Upstream-Status: Backport from [https://gitlab.com/libtiff/libtiff/-/commit/818fb8ce881cf839fbc710f6690aadb992aa0f9e] CVE's Fixed: CVE-2024-7006 libtiff: NULL pointer dereference in tif_dirinfo.c (From OE-Core rev: 5313b4b233a486e8a1483757ad9c9aed3a213aae) Signed-off-by: Siddharth Doshi <sdoshi@mvista.com> Signed-off-by: Alexandre Belloni <alexandre.belloni@bootlin.com> Signed-off-by: Richard Purdie <richard.purdie@linuxfoundation.org>
author: Siddharth Doshi <sdoshi@mvista.com> 2024-08-14 23:49:23 +0530
committer: Richard Purdie <richard.purdie@linuxfoundation.org> 2024-08-15 14:51:55 +0100
commit: c048a86145567a371e309bc4977fdd2a1c753a6f (patch)
tree: 0a1929dffa4cea08a6692ea3a617b224e8153b1b /meta/recipes-multimedia/libtiff
parent: 16a410cd3dfe1c15d024c9adc099b7a3659c8d30 (diff)

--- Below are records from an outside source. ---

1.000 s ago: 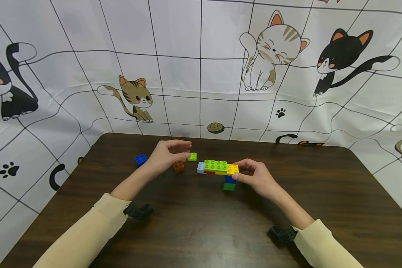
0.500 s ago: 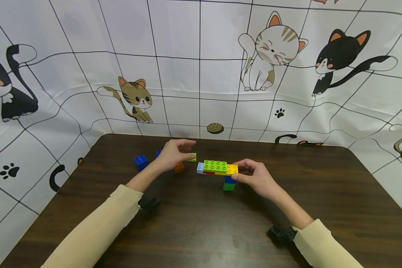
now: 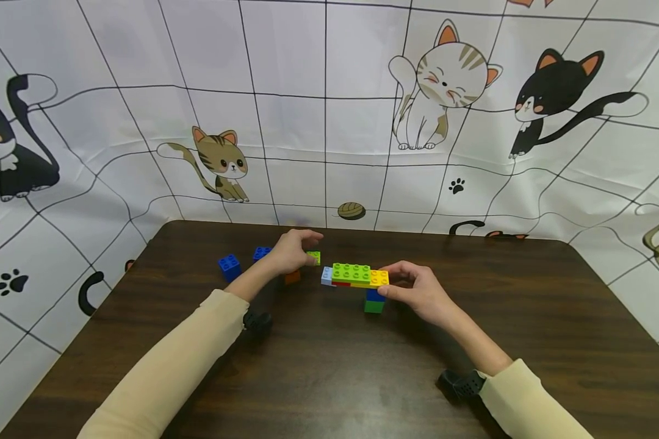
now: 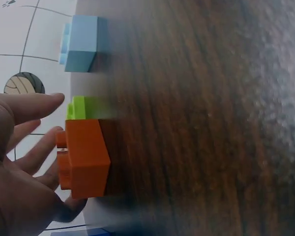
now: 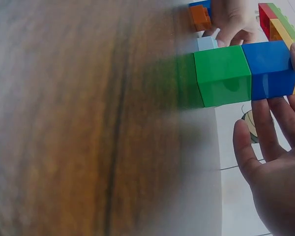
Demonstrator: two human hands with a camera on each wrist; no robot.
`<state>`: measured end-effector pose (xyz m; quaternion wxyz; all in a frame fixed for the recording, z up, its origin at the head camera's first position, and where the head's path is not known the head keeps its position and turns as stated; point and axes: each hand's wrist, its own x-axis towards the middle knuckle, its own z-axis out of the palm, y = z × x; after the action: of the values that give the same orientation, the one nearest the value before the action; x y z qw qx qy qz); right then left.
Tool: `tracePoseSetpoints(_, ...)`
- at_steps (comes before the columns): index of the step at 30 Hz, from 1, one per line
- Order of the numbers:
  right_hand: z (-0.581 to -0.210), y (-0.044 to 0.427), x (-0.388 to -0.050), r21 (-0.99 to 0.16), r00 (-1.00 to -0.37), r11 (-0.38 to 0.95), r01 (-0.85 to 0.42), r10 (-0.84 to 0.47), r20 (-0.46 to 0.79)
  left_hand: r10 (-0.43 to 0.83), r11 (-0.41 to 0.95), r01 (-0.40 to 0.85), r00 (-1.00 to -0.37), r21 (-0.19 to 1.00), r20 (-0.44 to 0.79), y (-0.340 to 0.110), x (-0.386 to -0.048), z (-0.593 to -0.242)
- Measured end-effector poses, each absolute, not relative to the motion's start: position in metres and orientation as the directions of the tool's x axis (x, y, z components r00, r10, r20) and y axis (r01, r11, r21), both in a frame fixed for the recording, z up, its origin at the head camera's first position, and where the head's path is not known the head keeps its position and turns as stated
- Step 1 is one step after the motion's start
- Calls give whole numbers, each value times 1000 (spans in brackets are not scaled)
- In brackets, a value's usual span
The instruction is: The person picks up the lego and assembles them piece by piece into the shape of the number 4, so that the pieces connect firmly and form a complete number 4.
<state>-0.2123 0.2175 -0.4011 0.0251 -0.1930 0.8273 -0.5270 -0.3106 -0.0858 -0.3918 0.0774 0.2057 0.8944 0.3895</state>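
A stack of toy building bricks stands on the table: a green brick (image 5: 223, 76) at the bottom, a blue brick (image 5: 270, 71) above it, then a yellow brick (image 3: 379, 278) and red one jutting left under a long lime brick (image 3: 351, 273). My right hand (image 3: 420, 292) holds this stack at its upper right end, thumb in front. Over the small lime brick (image 3: 315, 257) at the back is my left hand (image 3: 292, 251), its thumb and fingers apart and nothing gripped. Below that hand sits an orange brick (image 4: 86, 160), partly covered in the head view.
A light blue brick (image 4: 83, 44) stands on the table beyond the orange one. Two blue bricks lie at the left, one nearer (image 3: 229, 267) and one farther back (image 3: 261, 252). A cat-print curtain (image 3: 296, 122) hangs behind the table's far edge.
My left hand has moved right and slightly down toward the small lime brick, uncovering the farther blue brick. The right hand and the stack have stayed in place.
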Motion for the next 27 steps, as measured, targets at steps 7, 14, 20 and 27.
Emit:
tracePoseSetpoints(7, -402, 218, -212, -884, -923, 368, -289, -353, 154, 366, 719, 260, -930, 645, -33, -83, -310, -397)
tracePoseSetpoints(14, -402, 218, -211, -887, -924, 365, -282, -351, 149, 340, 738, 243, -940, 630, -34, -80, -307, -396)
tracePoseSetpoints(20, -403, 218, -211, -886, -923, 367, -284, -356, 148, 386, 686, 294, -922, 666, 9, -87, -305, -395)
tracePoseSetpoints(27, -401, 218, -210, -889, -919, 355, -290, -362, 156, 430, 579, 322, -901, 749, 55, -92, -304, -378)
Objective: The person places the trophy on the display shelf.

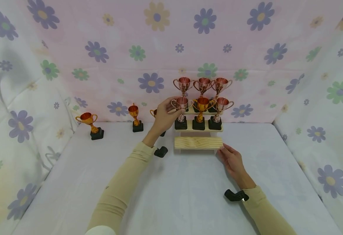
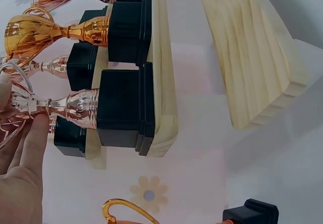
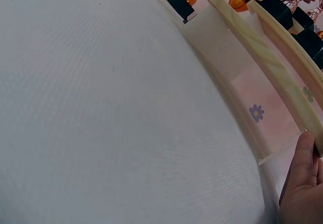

download: poky-c048a86145567a371e309bc4977fdd2a1c753a6f.tar.gz
2 files changed, 66 insertions, 0 deletions
diff --git a/meta/recipes-multimedia/libtiff/tiff/CVE-2024-7006.patch b/meta/recipes-multimedia/libtiff/tiff/CVE-2024-7006.patch
new file mode 100644
index 0000000000..785244bdea
--- /dev/null
+++ b/meta/recipes-multimedia/libtiff/tiff/CVE-2024-7006.patch
@@ -0,0 +1,65 @@
+From 8ee0e7d2bdcc1a5a5a3241904b243964ab947b7b Mon Sep 17 00:00:00 2001
+From: Su_Laus <sulau@freenet.de>
+Date: Fri, 1 Dec 2023 20:12:25 +0100
+Subject: [PATCH] Check return value of _TIFFCreateAnonField().
+Fixes #624
+Upstream-Status: Backport [https://gitlab.com/libtiff/libtiff/-/commit/818fb8ce881cf839fbc710f6690aadb992aa0f9e]
+CVE: CVE-2024-7006
+Signed-off-by: Siddharth Doshi <sdoshi@mvista.com>
+---
+ libtiff/tif_dirinfo.c |  2 +-
+ libtiff/tif_dirread.c | 16 ++++++----------
+ 2 files changed, 7 insertions(+), 11 deletions(-)
+diff --git a/libtiff/tif_dirinfo.c b/libtiff/tif_dirinfo.c
+index 0e705e8..4cfdaad 100644
+--- a/libtiff/tif_dirinfo.c
+++ b/libtiff/tif_dirinfo.c
+@@ -887,7 +887,7 @@ const TIFFField *_TIFFFindOrRegisterField(TIFF *tif, uint32_t tag,
+     if (fld == NULL)
+     {
+         fld = _TIFFCreateAnonField(tif, tag, dt);
+-        if (!_TIFFMergeFields(tif, fld, 1))
+        if (fld == NULL || !_TIFFMergeFields(tif, fld, 1))
+             return NULL;
+     }
+ 
+diff --git a/libtiff/tif_dirread.c b/libtiff/tif_dirread.c
+index 58a4276..738df9f 100644
+--- a/libtiff/tif_dirread.c
+++ b/libtiff/tif_dirread.c
+@@ -4275,11 +4275,9 @@ int TIFFReadDirectory(TIFF *tif)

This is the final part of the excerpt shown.